_Records for this exercise:_
[Start of section]

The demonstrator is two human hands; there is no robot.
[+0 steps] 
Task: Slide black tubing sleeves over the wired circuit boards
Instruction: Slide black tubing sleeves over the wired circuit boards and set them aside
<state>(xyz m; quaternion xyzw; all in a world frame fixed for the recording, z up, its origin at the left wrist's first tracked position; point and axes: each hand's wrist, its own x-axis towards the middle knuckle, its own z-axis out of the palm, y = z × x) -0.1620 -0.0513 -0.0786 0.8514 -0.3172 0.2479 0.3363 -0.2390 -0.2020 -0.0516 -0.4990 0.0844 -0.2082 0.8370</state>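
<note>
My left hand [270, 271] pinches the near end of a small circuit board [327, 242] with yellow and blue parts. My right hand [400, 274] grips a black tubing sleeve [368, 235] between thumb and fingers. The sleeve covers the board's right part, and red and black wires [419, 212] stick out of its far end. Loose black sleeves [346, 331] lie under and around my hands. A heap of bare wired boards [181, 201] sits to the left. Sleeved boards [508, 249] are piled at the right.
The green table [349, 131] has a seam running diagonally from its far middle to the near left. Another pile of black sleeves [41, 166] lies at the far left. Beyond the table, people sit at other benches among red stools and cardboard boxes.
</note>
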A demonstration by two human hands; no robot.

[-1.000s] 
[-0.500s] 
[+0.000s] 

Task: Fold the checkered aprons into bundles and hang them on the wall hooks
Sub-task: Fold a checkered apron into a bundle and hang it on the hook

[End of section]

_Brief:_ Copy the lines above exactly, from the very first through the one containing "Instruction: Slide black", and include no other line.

_Response to this task:_
The demonstrator is two human hands; there is no robot.
[+0 steps] 
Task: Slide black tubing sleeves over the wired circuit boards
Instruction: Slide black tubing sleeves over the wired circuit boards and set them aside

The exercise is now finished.